Guns from the World War II era can be seen at Fort Siloso, from a mini-sized to a 16 pound (7 kg) gun. Moreover, the island has built the Tiger Sky Tower, which allows visitors to view the whole of Sentosa, as well as the Sentosa Luge, a small one- or two-person sled on which one sleighs supine and feet-first. Steering is done by shifting the weight or pulling straps attached to the sled's runners. Among the latest tourists attractions built in Singapore includes the two integrated resorts which houses casinos, namely Marina Bay Sands and Resorts World Sentosa, a Universal Studios theme park and Gardens by the Bay.

Shopping

There are various shopping belts in Singapore, Marina Bay, Bugis Street, Chinatown, Geylang Serai, Kampong Gelam & Arab Street, Little India, North Bridge Road, Orchard Road, and The Suburbs.

Singapore seeks to be the business hub of Southeast Asia and has an expansive shopping precinct located in the Orchard Road district.
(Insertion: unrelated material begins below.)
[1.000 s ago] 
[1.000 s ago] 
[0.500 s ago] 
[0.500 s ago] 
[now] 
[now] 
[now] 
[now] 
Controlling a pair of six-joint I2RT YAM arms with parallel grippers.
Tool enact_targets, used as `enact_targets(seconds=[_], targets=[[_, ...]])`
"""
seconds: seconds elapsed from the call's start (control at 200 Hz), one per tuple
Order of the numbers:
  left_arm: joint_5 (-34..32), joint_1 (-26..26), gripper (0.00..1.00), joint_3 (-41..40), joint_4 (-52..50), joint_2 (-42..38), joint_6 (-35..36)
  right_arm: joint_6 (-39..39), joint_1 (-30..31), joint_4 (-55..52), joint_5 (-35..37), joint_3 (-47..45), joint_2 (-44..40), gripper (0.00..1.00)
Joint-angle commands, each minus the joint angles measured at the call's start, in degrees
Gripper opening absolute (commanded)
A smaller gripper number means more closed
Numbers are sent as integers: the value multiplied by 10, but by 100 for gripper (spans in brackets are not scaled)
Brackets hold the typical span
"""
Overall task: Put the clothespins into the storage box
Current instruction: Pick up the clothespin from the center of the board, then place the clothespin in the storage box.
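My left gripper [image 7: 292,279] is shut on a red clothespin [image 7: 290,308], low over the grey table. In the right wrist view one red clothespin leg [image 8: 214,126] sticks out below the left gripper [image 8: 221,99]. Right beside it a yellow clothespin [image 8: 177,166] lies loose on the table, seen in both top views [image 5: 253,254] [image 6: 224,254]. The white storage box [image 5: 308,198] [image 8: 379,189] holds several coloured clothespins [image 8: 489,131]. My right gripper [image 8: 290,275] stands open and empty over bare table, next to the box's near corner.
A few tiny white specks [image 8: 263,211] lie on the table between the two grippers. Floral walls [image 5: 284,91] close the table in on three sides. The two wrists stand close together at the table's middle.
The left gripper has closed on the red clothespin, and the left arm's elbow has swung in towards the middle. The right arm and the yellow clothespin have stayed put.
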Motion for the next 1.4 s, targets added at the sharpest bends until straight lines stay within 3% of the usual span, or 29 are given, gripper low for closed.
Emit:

Many multistorey shopping centres are located at Orchard Road; the area also has many hotels, and it's the main tourism centre of Singapore, other than the Downtown Core. The local populace also use Orchard Road for shopping extensively.

Island resorts

Sentosa is a relatively large island of Singapore located to its south. Along with a beach-front resort, the island's tourist attractions include Fort Siloso, its historical museum, the SEA Aquarium, and Madame Tussauds Singapore. Singapore also features two casinos (integrated resorts), one the Marina Bay Sands and the other, Resorts World Sentosa (home to Universal Studios Singapore and Adventure Cove Waterpark).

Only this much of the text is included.